> [Task statement]
Wherever the string "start" appears in a line of the listing below, report that line.

> [Task input]

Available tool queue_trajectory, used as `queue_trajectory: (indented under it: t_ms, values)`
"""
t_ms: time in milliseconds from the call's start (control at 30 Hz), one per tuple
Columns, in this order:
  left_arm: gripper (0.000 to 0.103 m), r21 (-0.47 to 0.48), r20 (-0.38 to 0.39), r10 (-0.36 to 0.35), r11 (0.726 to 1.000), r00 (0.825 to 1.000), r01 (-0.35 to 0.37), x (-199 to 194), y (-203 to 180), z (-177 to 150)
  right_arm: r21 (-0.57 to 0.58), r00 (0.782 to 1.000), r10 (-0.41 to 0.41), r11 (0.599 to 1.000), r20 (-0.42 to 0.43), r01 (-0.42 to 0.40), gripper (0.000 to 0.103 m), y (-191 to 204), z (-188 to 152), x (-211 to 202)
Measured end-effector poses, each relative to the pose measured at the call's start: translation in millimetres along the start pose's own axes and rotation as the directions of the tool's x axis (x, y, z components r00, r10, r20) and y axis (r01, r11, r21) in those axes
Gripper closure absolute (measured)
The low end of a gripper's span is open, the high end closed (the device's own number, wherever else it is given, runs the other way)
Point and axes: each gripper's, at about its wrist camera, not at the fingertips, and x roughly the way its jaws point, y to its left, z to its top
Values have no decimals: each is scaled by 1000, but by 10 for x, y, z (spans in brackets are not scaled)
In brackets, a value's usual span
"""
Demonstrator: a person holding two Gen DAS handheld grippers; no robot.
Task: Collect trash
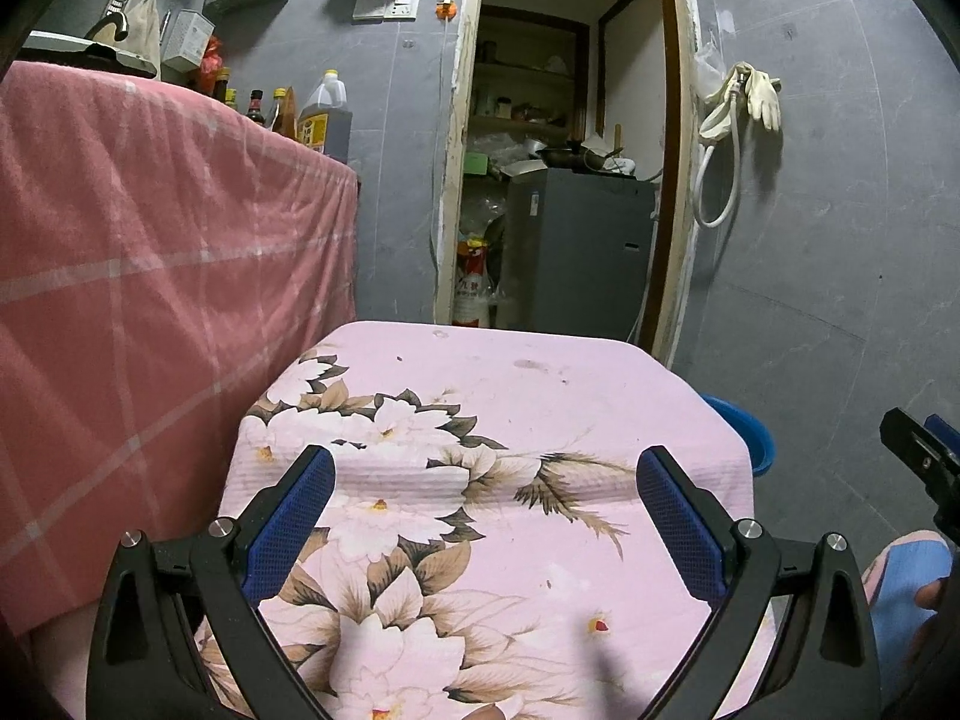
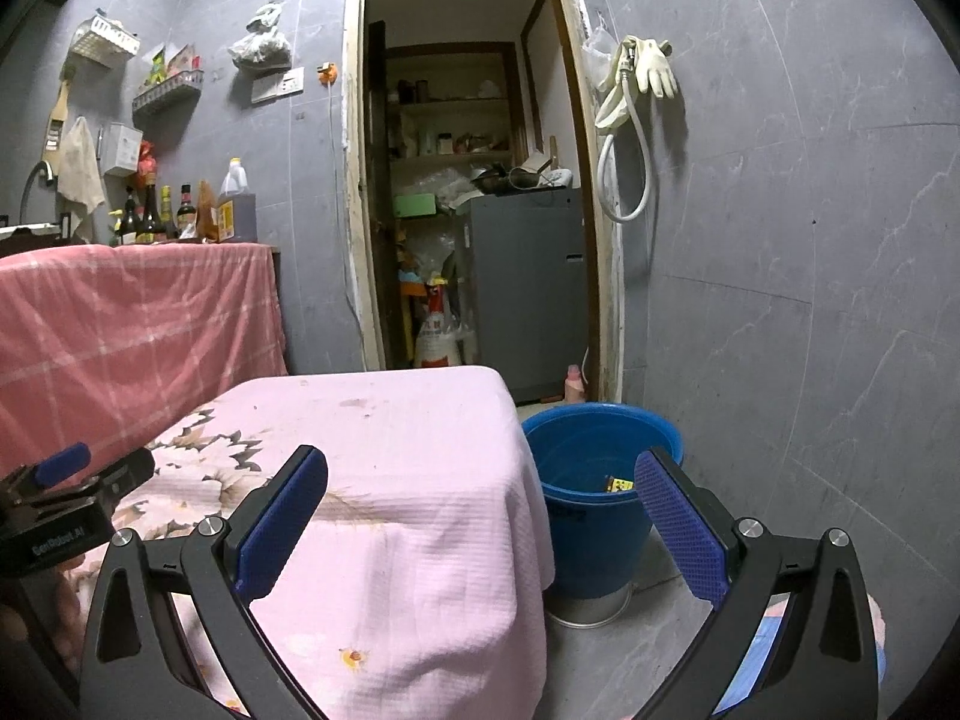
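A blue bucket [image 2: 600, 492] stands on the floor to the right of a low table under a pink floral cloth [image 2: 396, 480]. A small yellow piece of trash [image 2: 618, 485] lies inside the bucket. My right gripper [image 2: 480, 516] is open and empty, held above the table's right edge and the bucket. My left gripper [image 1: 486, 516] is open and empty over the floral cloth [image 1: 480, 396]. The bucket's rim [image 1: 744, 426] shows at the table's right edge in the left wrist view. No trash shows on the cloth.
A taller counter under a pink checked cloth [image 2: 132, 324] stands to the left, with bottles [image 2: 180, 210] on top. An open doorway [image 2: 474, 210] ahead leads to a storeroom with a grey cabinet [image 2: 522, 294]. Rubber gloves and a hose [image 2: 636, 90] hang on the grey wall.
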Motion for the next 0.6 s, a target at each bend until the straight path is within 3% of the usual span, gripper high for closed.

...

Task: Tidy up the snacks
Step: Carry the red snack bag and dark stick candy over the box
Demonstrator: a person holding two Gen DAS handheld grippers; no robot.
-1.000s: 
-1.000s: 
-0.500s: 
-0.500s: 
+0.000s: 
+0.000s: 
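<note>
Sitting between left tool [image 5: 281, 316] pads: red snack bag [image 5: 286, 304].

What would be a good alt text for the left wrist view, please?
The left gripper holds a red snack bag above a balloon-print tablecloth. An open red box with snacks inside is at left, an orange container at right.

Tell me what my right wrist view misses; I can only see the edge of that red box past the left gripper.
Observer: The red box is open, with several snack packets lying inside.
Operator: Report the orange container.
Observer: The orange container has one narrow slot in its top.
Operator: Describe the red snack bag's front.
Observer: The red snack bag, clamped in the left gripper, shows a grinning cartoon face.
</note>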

> [Output for this task]
t_ms: time in milliseconds from the call's start (control at 30 Hz), one per tuple
Measured end-effector poses, each relative to the pose measured at the call's start: translation in millimetres along the start pose's own axes and rotation as the directions of the tool's x axis (x, y, z components r00, r10, r20) and y axis (r01, r11, r21) in those axes

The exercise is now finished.